Examples 4-6 and comparative examples 4-6 illustrate the preparation of catalytic cracking catalysts wherein the starting materials employed were all commercially available without particular description, and wherein kaolin was an industrial product of the chinese kaolin company having a solids content of 75% by weight; the pseudo-boehmite used is produced by Shandong aluminum factory, and the alumina content of the pseudo-boehmite is 65 weight percent; the alumina sol is manufactured by Qilu division of China petrochemical catalyst, and the alumina content is 20 weight percent; silica sol, which is produced by Qingdao Jun New Material Co., ltd., has a silica content of 25% by weight (alkaline silica sol, pH 9.5); concentrated hydrochloric acid is chemically pure and is produced by Beijing Inocai.
Examples 4 to 6
Catalysts were prepared using modified hollow ZSM-5 hierarchical pore molecular sieves prepared according to the methods of examples 1-3, respectively, with catalyst numbers in order: a1, A2, A3. The preparation method of the catalytic cracking catalyst comprises the following steps: (1) Mixing pseudo-boehmite (aluminum stone for short) and water uniformly, adding 36 wt% concentrated hydrochloric acid under stirring, wherein the molar ratio of aluminum acid is 0.2 (HCl to Al 2 O 3 Weight ratio of pseudo-boehmite by weight); the resulting mixture was aged at 70℃for 1.5 hours to obtain an aged pseudo-boehmite slurry.
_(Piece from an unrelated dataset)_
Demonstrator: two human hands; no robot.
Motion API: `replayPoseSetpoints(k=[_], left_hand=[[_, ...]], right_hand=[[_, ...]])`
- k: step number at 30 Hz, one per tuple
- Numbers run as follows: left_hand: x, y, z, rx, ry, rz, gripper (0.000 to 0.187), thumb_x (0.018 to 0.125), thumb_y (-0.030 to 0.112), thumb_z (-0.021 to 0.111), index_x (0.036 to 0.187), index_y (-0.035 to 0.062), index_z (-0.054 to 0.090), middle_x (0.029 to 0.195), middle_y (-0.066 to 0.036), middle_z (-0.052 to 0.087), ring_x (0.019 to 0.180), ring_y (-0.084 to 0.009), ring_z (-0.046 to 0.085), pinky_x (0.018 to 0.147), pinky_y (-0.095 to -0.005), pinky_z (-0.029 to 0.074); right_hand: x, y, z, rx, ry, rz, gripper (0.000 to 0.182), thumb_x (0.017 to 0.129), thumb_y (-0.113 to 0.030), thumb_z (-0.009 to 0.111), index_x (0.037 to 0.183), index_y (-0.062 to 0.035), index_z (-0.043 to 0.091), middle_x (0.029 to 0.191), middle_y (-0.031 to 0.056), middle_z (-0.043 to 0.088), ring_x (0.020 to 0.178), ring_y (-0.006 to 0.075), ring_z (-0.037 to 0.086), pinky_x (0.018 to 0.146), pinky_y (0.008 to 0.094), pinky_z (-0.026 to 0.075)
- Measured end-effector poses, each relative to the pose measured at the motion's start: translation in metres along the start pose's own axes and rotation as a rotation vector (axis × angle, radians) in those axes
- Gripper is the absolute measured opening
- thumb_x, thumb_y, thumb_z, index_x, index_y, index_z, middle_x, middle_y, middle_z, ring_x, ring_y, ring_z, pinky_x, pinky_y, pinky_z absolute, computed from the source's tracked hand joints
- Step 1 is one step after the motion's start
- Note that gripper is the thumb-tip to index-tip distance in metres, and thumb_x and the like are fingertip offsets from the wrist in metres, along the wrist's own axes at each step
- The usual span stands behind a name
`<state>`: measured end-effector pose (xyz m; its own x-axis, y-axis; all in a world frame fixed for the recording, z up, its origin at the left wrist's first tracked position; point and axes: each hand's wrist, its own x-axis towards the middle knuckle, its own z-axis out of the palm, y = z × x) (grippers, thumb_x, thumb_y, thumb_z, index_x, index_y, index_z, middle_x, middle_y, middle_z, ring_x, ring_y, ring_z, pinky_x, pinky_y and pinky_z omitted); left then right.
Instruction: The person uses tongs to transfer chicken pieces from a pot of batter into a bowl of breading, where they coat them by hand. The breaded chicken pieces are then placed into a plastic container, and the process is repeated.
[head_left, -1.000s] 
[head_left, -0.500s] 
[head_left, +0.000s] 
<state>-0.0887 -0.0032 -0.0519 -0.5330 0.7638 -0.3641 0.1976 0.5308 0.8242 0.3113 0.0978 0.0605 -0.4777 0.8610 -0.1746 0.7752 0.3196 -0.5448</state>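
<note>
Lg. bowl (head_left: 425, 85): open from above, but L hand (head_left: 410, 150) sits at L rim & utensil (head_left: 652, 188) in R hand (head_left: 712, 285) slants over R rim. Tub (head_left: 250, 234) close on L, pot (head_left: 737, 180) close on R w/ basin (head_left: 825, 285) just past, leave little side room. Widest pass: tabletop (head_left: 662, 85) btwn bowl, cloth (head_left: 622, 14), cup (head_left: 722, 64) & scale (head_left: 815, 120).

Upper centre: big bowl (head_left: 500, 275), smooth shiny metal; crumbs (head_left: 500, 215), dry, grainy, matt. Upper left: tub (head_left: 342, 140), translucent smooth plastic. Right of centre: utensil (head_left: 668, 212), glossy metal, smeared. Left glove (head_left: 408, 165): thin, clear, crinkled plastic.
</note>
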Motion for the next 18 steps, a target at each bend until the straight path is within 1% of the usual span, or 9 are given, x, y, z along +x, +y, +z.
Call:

The alumina content of the aged pseudo-boehmite slurry was 12% by weight; (2) In the modification of the preparationUniformly mixing an empty ZSM-5 hierarchical pore molecular sieve, alumina sol, silica sol, kaolin, the aged pseudo-boehmite slurry and deionized water to form slurry with the solid content of 30 weight percent, and spray-drying to obtain catalyst microspheres; (3) roasting the catalyst microspheres at 550 ℃ for 4 hours; (4) according to the catalyst microsphere: ammonium salt: h 2 O=1: 1:10, exchanging the roasted catalyst microsphere for 1h at 80 ℃, filtering, repeating the exchanging and filtering processes once to ensure that the sodium oxide content in the obtained catalytic cracking catalyst is lower than 0.15 weight percent, and drying, wherein the ammonium salt is ammonium chloride. The composition of the catalyst prepared is shown in Table 2.
Comparative example 4
Comparative example 4 illustrates the preparation of a catalytic cracking catalyst using the molecular sieve DB1 provided in comparative example 1. The molecular sieve DB1 and pseudo-boehmite, silica sol, kaolin, water and alumina sol were mixed according to the catalyst preparation method of example 4, and spray-dried to prepare the microsphere catalyst DB3.
Comparative example 5
Comparative example 5 illustrates the preparation of a catalytic cracking catalyst using the molecular sieve DB2 provided in comparative example 2. The molecular sieve DB2 and pseudo-boehmite, silica sol, kaolin, water and alumina sol were mixed according to the catalyst preparation method of example 4, and spray-dried to prepare the microsphere catalyst DB4.
Comparative example 6
Comparative example 6 illustrates the preparation of a catalytic cracking catalyst using the molecular sieve DB3 provided in comparative example 3. The molecular sieve DB3 was mixed with pseudo-boehmite, silica sol, kaolin, water and alumina sol according to the catalyst preparation method of example 4, and spray-dried to prepare the microsphere catalyst DB5.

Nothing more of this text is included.